=== Goal of the exercise ===
Please copy the listing that follows exactly, leaving out any pictures.

=== Information provided ===
-- Opening Marker --
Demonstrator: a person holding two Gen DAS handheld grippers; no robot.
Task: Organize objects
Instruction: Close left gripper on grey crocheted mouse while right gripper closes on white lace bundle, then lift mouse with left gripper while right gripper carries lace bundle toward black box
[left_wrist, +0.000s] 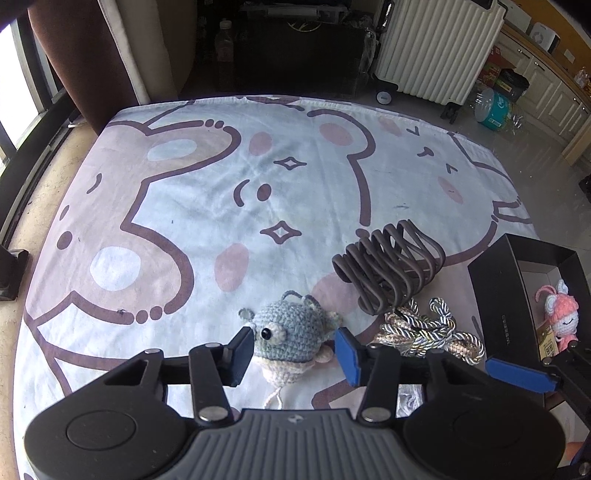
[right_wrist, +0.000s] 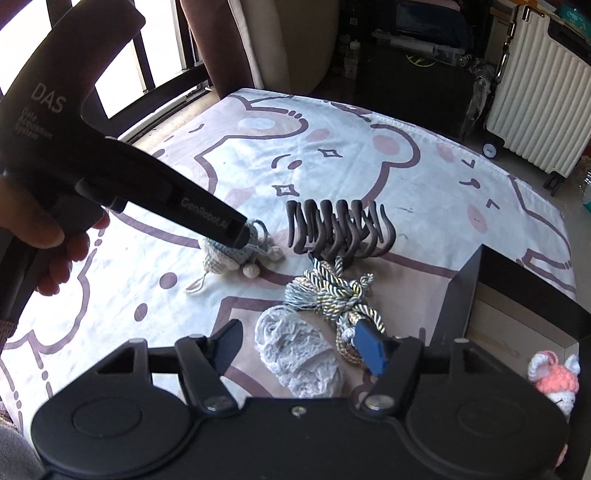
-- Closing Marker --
=== Problem solution ===
Demonstrator: a person holding two Gen DAS handheld grippers; no robot.
Task: Organize objects
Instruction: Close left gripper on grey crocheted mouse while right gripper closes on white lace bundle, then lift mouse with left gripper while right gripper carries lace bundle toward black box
[left_wrist, +0.000s] 
[right_wrist, +0.000s] 

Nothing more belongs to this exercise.